Era lui, l'uomo dei paperi: l'autore che più di ogni altro ha reso Paperino e Zio Paperone due icone dell'immaginario popolare del Novecento.
Arrivato negli studios della Walt Disney nel 1936, Barks lavora per un breve periodo come animatore, realizzando alcuni cortometraggi che vedevano protagonista Paperino. Nel 1942, il grande salto verso le pagine a fumetti: è amore a prima vista.
Per quasi un quarto di secolo, Barks disegna instancabilmente paperi, dando nuova vita e personalità a Paperino, che grazie a lui diventa il personaggio più amato di casa Disney, con buona pace del noioso e perfettino topo dalle orecchie tonde. Prima di Barks, lo zio di Qui, Quo e Qua era solo un fastidioso volatile, con un pesante difetto di pronuncia. Dopo Barks, è straordinariamente umano, al centro di un universo di relazioni in cui ogni lettore poteva ritrovare se stesso.
Barks non si è limitato a dare nuovo impulso alla tradizione: ha inventato comprimari immortali, come Gastone (Gladstone Gander, in Wintertime Wager, del 1948), Archimede (Gyro Gearloose, in Gladstone's terrible secret, del 1952) e la Banda Bassotti (Beagle Boys, in Terror of the Beagle Boys, del 1951). Ma soprattutto, Paperon De' Paperoni (Scrooge McDuck, in Christmas on Bear Mountain, del 1947), che si presenta ai lettori così: "Eccomi qua, nella mia comoda dimora, aspettando che passi il Natale! Bah! Che stupida festa, in cui tutti si vogliono bene! Ma per me è diverso! Tutti mi odiano e io odio tutti! E tutti a comprare regali... Pare che si divertano! Non mi sono mai divertito, io!" Alla faccia degli eroi positivi che vengono propinati di solito ai bambini.

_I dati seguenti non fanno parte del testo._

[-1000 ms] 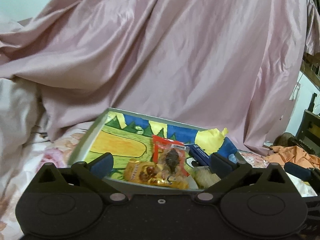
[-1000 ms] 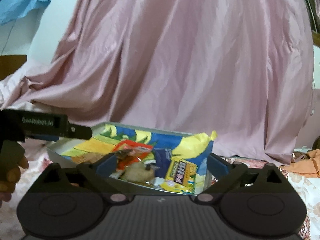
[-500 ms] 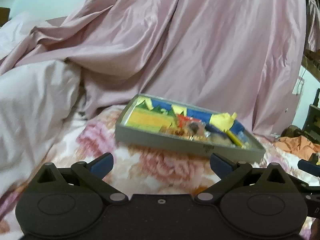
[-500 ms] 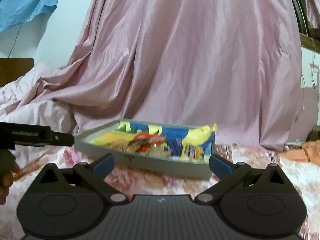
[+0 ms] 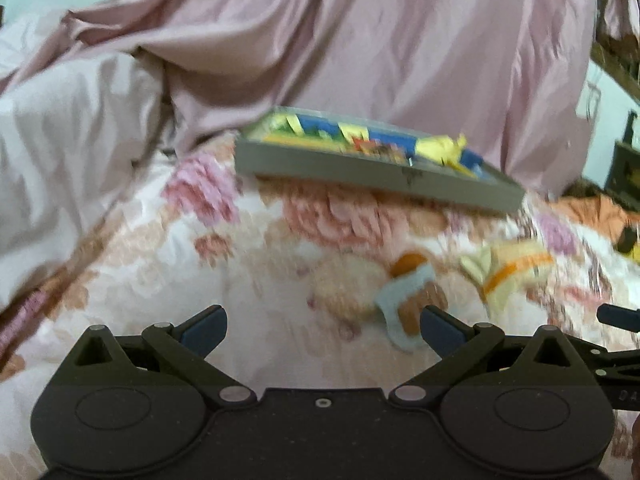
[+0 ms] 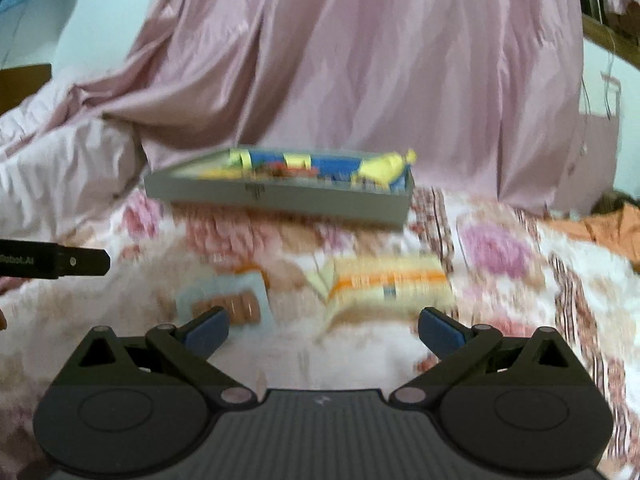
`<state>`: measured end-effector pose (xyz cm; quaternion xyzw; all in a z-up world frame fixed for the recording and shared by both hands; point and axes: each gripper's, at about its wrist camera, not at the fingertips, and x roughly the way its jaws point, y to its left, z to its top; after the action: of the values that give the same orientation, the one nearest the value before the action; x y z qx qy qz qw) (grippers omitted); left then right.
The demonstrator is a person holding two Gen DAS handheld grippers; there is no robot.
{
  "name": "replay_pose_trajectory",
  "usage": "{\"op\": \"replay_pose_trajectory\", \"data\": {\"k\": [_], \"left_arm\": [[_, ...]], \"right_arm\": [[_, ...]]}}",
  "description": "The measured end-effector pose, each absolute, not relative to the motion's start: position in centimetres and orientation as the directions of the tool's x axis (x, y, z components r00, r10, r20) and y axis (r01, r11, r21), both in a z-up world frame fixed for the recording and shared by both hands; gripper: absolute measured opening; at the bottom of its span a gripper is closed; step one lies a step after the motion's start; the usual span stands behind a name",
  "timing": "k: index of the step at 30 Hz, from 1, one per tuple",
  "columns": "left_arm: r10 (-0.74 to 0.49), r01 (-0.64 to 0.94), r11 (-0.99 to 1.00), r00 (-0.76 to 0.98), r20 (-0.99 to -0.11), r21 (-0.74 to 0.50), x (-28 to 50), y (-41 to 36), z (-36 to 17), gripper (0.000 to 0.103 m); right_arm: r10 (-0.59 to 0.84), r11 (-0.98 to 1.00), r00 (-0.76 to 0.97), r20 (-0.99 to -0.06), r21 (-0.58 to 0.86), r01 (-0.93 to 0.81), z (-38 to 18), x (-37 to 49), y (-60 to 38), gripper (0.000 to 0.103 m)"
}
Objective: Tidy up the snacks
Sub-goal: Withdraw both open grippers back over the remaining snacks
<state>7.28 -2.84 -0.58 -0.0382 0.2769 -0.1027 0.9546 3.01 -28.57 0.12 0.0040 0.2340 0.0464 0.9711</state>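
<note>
One grey tray (image 6: 280, 196) sits on the floral bedspread (image 6: 500, 280) toward its far edge, just in front of the hanging pink curtain (image 6: 360, 60). Inside the tray lie several snack packets, too blurred to count; a yellow wrapper (image 6: 384, 166) stands out at the tray's right end.

Two snack packets lie loose on the bedspread, nearer than the tray and apart from it. One is a pale blue packet (image 6: 228, 300) with a brown picture on it, and the other is a yellow and orange packet (image 6: 388, 284) to its right, the two lying close but not touching.

The left gripper (image 5: 322, 326) hovers low over the bedspread, pointing toward the tray, its jaws spread wide and holding nothing. The pale blue packet (image 5: 408, 308) lies just ahead of its right finger (image 5: 440, 330).

The right gripper (image 6: 322, 326) is held level and faces the tray's long side, jaws likewise spread and empty. The yellow and orange packet lies just beyond its fingers. The black body of the left gripper shows at the left edge of the right wrist view.
</note>
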Motion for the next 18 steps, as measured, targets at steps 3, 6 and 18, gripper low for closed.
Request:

Ogni personaggio di Barks era una maschera infantile, attraverso cui mettere alla berlina spicchi della società del secolo scorso, a volte con sorprendente ferocia.
Il più grande autore di casa Disney muore nel 2000, a 99 anni, dopo aver chiesto ai medici di sospendere le terapie per la leucemia di cui da tempo soffriva. Il suo ciclo di storie di paperi rimane un classico del Novecento, da passare alle generazioni future.